De Cherubijnen sloten de poort van het paradijs met hun vurige zwaard en bleven daar als wachters staan.

Op aarde

Zo begeleidde Michaël Adam en Eva naar de aarde, en daar nam hij afscheid van hen. Tegen de avond werd het koel. Ze vlochten een huisje van takken en bladeren, omdat ze het zo koud hadden. Ze maakten ook kleren van bladeren, en zochten bessen om te eten. Toen Eva aardbeien zocht onder het struikgewas gaf ze een schreeuw van schrik en holde weg. Een slang had haar opgeschrikt.

's Nachts hieven de wolven hun gehuil aan, vleermuizen fladderden rond en de uilen lieten hun "oehoe" horen, zodat ze in de duisternis hun huisje niet meer uit durfden te komen.

Op de tweede dag trapte Adam op een boomtak. Zijn voet bloedde. Dat waren de eerste bloeddruppels van een mens op aarde. Adam maakte schoenzolen van boombast om onder zijn voeten te binden. Omdat de grond in het huisje zo hard was om op te slapen, verzamelden ze mos voor het allereerste bed op aarde.

Adam vond een boom met mooie rijpe appels en dacht: Daarmee kan ik Eva een plezier doen. Toen hij haar deze appels bracht, dacht Eva aan het verloren paradijs en weende. Dat waren de eerste tranen op aarde. De appels van de aarde smaakten niet zo goed als de paradijsvruchten.
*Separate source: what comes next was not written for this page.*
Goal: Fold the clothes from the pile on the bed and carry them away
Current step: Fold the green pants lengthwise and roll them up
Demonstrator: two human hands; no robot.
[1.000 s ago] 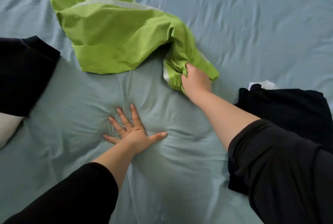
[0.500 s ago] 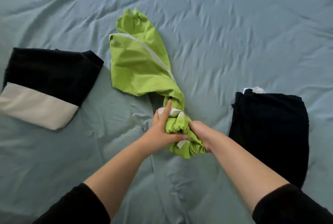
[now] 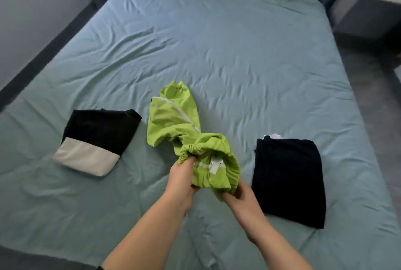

Adam en Eva konden de hemelse muziek niet meer horen en de taal van de engelen niet meer verstaan.

Maar op een avond kwam Michaël naar Adam en Eva toe en om te troosten: "De hemelse wereld is niet geheel en al voor jullie verloren gegaan. Wees vroom en blijf tot God bidden, dan breekt de draad van licht niet, die jullie ziel met de hemel verbindt. 's Nachts als jullie slapen geleidt deze lichtstraal jullie naar de hemel."

Sinds die tijd bidden de mensen tot God om het hemelse licht in hun ziel te ontvangen. De engel leerde Adam ook hoe hij het vuuroffer en het rookoffer moest brengen, om daardoor de verbinding tussen de hemel en de aarde in stand te houden.